» WHAT IS REQUIRED
Leaving the pictures aside, transcribe every line below exactly.
(THE DATA Opens)
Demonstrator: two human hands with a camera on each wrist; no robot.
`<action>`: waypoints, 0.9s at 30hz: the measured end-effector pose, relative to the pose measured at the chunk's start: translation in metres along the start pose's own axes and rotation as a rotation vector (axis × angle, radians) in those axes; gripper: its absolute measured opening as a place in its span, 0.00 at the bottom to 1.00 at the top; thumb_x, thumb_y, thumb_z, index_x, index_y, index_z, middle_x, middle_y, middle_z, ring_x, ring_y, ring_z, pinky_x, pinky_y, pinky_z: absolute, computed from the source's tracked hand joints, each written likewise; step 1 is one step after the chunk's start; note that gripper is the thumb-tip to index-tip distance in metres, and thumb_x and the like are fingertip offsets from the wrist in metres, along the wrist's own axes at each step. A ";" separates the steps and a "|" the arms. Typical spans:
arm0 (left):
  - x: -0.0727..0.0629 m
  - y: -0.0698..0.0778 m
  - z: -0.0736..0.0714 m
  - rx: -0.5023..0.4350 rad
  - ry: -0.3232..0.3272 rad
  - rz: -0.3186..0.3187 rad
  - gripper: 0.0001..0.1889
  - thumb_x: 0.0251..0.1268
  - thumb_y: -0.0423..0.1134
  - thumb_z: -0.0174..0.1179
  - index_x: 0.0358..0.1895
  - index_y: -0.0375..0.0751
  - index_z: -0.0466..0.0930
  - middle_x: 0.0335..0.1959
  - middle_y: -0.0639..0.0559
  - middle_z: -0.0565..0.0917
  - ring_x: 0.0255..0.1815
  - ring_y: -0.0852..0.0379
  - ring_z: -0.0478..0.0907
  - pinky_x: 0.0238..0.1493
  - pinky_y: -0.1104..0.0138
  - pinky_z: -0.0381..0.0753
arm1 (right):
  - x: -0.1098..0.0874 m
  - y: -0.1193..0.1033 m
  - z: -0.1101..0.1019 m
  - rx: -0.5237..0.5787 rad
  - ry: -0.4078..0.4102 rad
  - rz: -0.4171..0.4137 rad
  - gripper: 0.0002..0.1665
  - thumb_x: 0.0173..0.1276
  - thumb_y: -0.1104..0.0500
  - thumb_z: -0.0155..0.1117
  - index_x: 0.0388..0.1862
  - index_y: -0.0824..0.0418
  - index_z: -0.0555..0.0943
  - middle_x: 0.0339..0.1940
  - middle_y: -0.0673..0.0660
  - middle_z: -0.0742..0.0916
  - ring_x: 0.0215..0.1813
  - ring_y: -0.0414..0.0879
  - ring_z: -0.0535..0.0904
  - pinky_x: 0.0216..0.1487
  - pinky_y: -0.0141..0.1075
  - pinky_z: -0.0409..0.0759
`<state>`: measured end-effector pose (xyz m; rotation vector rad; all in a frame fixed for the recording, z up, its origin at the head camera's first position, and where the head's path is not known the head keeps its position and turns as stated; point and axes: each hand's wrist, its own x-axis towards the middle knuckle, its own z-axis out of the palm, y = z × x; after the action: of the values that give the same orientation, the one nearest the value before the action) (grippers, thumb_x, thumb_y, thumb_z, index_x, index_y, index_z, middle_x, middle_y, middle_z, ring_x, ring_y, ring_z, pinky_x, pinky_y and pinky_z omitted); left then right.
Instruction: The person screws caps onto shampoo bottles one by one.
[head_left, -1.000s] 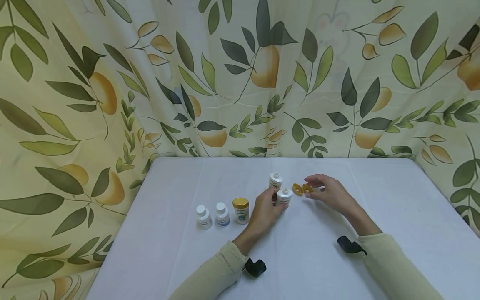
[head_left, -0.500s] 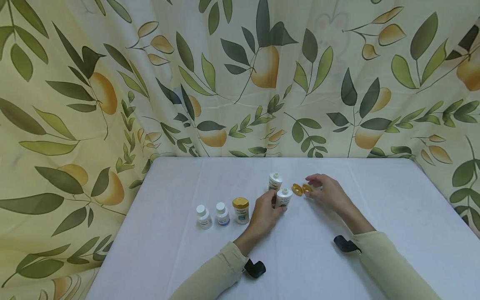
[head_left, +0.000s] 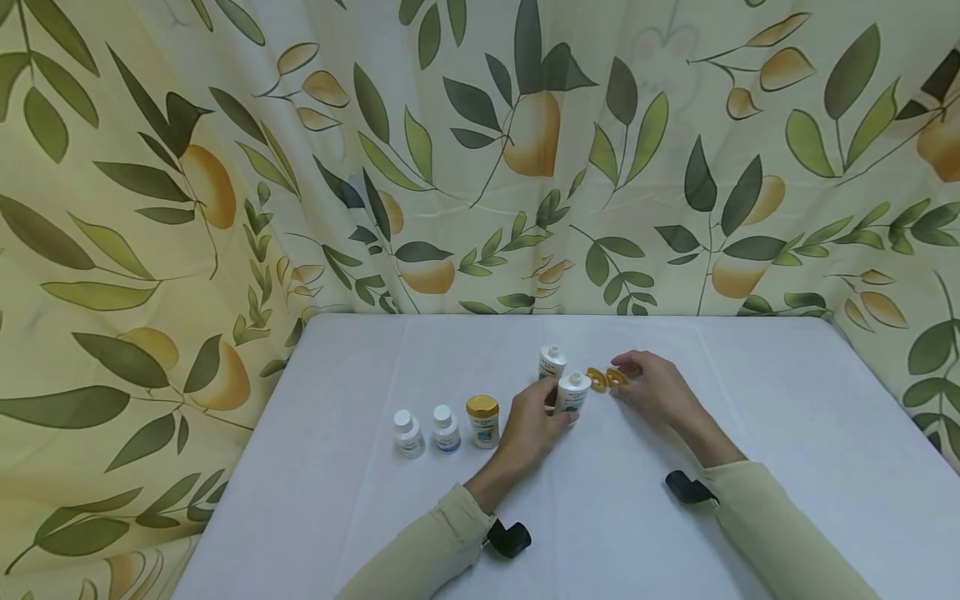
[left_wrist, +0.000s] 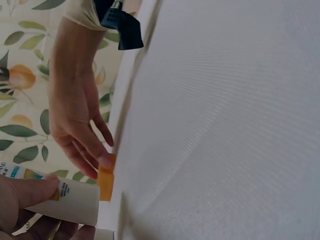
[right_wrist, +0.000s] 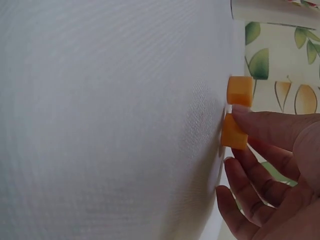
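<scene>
My left hand (head_left: 531,419) grips a white squeeze bottle (head_left: 573,393) with a bare nozzle, fingers and thumb round its sides; its printed label shows in the left wrist view. Just behind it stands a second white bottle (head_left: 551,361), also with a bare nozzle. Two orange oval rings (head_left: 596,380), each with an opening in the middle, sit side by side to the right of the bottles. My right hand (head_left: 658,388) pinches the nearer orange ring (right_wrist: 234,132), thumb in front and index finger behind; the other fingers spread loosely below.
To the left, two small white capped bottles (head_left: 446,429) and a white jar with a gold lid (head_left: 482,422) stand in a row. A white cloth covers the table (head_left: 330,500). A leaf-and-fruit patterned curtain (head_left: 480,167) hangs behind its far edge.
The bottle in my left hand has shifted slightly right and away from me, towards the orange rings. My right forearm has moved a little left, its fingers staying at the rings.
</scene>
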<state>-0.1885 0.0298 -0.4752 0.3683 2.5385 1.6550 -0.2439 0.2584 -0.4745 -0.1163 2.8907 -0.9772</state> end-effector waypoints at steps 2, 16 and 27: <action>0.000 0.000 -0.001 -0.009 0.003 0.017 0.21 0.63 0.31 0.70 0.59 0.43 0.79 0.52 0.53 0.84 0.54 0.62 0.80 0.55 0.72 0.82 | 0.000 0.000 0.000 -0.006 0.004 -0.016 0.27 0.64 0.64 0.74 0.60 0.69 0.79 0.57 0.69 0.84 0.61 0.65 0.78 0.63 0.61 0.76; -0.006 0.016 -0.011 0.041 0.014 0.046 0.24 0.65 0.36 0.70 0.64 0.52 0.78 0.51 0.59 0.84 0.53 0.66 0.78 0.59 0.63 0.80 | 0.000 -0.001 -0.001 -0.042 0.004 -0.017 0.20 0.65 0.62 0.72 0.54 0.68 0.83 0.54 0.68 0.86 0.59 0.65 0.78 0.61 0.61 0.75; -0.011 0.035 -0.025 0.021 0.002 0.093 0.21 0.67 0.36 0.68 0.62 0.50 0.78 0.53 0.59 0.83 0.54 0.65 0.78 0.60 0.60 0.81 | -0.004 -0.004 -0.010 -0.013 0.006 -0.006 0.19 0.68 0.59 0.69 0.56 0.66 0.82 0.55 0.67 0.85 0.54 0.62 0.82 0.50 0.53 0.83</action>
<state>-0.1774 0.0181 -0.4339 0.4939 2.5791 1.6608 -0.2412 0.2619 -0.4642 -0.1234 2.9037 -0.9619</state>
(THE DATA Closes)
» ANSWER FOR THE TASK
Demonstrator: two human hands with a camera on each wrist; no robot.
`<action>`: waypoints, 0.9s at 30hz: the measured end-effector pose, relative to the pose measured at the chunk's start: translation in metres along the start pose's own axes and rotation as a rotation vector (axis × angle, radians) in those axes; gripper: its absolute measured opening as a place in its span, 0.00 at the bottom to 1.00 at the top; thumb_x, thumb_y, thumb_z, index_x, index_y, index_z, middle_x, middle_y, middle_z, ring_x, ring_y, ring_z, pinky_x, pinky_y, pinky_z: absolute, computed from the source's tracked hand joints, each written likewise; step 1 is one step after the chunk's start; note that gripper is the thumb-tip to index-tip distance in metres, and thumb_x and the like are fingertip offsets from the wrist in metres, along the wrist's own axes at each step. A ";" separates the steps and a "|" the arms. Typical spans:
arm0 (left):
  - x: -0.0727..0.0629 m
  - y: -0.0698..0.0778 m
  - z: -0.0736..0.0714 m
  - rx: -0.5023..0.4350 rad
  - ry: -0.3232..0.3272 rad
  - rz: -0.3186..0.3187 rad
  - gripper: 0.0001..0.1889
  - thumb_x: 0.0251..0.1268
  - thumb_y: -0.0423..0.1134
  - thumb_z: -0.0174..0.1179
  - index_x: 0.0358..0.1895
  - index_y: -0.0375..0.0751
  - index_z: -0.0466..0.0930
  - middle_x: 0.0335..0.1959
  - middle_y: -0.0639..0.0559
  - middle_z: -0.0565..0.0917
  - ring_x: 0.0255..0.1815
  - ring_y: -0.0852..0.0379
  - ring_z: -0.0478..0.0907
  - pinky_x: 0.0238..0.1493
  - pinky_y: -0.1104..0.0138
  - pinky_z: -0.0381..0.0753
arm1 (right):
  - x: -0.1098..0.0874 m
  - y: -0.1193..0.1033 m
  - z: -0.1101..0.1019 m
  - rx: -0.5237..0.5787 rad
  - ry: -0.4078..0.4102 rad
  - rz: -0.4171..0.4137 rad
  - gripper: 0.0002..0.1665
  - thumb_x: 0.0173..0.1276
  - thumb_y: -0.1104..0.0500
  - thumb_z: -0.0155..0.1117
  - index_x: 0.0388..0.1862
  - index_y: -0.0824..0.0418
  - index_z: -0.0555..0.0943
  - middle_x: 0.0339..0.1940
  - middle_y: -0.0673..0.0660
  - middle_z: -0.0742..0.0916
  - ring_x: 0.0215..0.1813
  - ring_y: -0.0414..0.0879
  - ring_z: -0.0535..0.0904
  - pinky_x: 0.0216..0.1487
  - pinky_y: -0.0141..0.1075
  - pinky_z: -0.0409..0.0759
`<state>`: measured end-effector pose (xyz m; rotation vector rad; all in a frame fixed for the recording, z up, its origin at the head camera's first position, and where the head's path is not known the head keeps its position and turns as stated; point and axes: each hand's wrist, its own x-axis towards the middle knuckle, its own z-axis out of the palm, y = z × x; after the action: of the values that give the same orientation, the one nearest the value before the action) (grippers, thumb_x, thumb_y, thumb_z, index_x, index_y, index_z, middle_x, middle_y, middle_z, ring_x, ring_y, ring_z, pinky_x, pinky_y and pinky_z omitted); left then right.
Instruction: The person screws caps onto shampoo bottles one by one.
[head_left, -1.000s] 
[head_left, -0.500s] 
[head_left, +0.000s] 
[left_wrist, +0.000s] 
[right_wrist, +0.000s] 
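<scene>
My left hand (head_left: 531,419) grips a white squeeze bottle (head_left: 573,393) with a bare nozzle, fingers and thumb round its sides; its printed label shows in the left wrist view. Just behind it stands a second white bottle (head_left: 551,361), also with a bare nozzle. Two orange oval rings (head_left: 596,380), each with an opening in the middle, sit side by side to the right of the bottles. My right hand (head_left: 658,388) pinches the nearer orange ring (right_wrist: 234,132), thumb in front and index finger behind; the other fingers spread loosely below.
To the left, two small white capped bottles (head_left: 446,429) and a white jar with a gold lid (head_left: 482,422) stand in a row. A white cloth covers the table (head_left: 330,500). A leaf-and-fruit patterned curtain (head_left: 480,167) hangs behind its far edge.
The bottle in my left hand has shifted slightly right and away from me, towards the orange rings. My right forearm has moved a little left, its fingers staying at the rings.
</scene>
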<state>-0.1885 0.0298 -0.4752 0.3683 2.5385 1.6550 -0.2439 0.2584 -0.4745 -0.1163 2.8907 -0.9772</state> end-effector waypoints at steps 2, 16 and 27: <action>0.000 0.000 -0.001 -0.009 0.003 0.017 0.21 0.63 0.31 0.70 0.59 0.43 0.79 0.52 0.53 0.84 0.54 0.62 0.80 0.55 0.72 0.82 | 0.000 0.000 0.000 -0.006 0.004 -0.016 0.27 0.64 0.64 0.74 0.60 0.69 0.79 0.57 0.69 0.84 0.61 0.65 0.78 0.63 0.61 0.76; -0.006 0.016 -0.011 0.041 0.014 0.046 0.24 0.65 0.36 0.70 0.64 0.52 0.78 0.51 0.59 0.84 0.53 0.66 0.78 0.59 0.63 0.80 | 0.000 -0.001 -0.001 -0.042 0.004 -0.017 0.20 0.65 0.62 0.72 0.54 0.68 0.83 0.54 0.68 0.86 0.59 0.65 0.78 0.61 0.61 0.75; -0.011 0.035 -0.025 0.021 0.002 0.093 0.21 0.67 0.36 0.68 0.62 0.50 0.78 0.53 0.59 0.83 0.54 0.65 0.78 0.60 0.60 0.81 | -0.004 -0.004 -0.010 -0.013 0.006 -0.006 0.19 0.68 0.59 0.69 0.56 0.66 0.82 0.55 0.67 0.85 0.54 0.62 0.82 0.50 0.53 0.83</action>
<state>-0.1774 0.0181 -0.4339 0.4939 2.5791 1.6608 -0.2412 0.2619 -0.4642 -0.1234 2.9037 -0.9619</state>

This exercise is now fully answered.